Omit the pictures and return exactly the stretch of the material below from the line with "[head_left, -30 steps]" through the line with "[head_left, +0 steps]".
**** Information provided
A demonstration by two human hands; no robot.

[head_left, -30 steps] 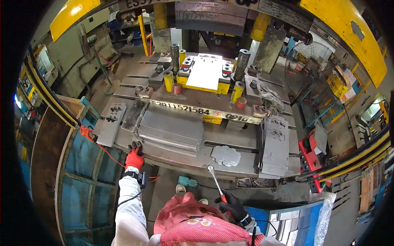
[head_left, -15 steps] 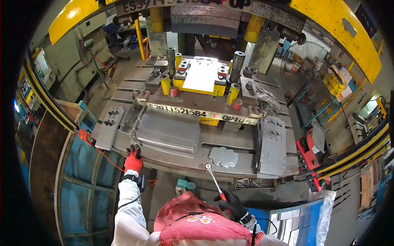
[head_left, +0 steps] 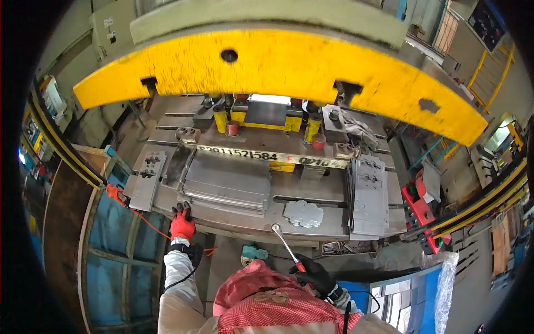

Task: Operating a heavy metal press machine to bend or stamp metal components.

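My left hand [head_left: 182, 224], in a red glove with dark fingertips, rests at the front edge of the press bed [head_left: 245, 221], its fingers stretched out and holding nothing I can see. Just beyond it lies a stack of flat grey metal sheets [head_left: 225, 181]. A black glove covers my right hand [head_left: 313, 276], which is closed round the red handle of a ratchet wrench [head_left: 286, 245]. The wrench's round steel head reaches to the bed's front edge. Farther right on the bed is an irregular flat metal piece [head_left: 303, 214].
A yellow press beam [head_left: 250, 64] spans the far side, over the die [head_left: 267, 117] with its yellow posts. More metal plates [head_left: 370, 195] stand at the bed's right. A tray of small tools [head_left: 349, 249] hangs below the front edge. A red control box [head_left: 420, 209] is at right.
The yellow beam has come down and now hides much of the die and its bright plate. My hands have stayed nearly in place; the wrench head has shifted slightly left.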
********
▶ **Response to the task**
[head_left, -30 steps] 
[head_left, -15 steps] 
[head_left, +0 steps] 

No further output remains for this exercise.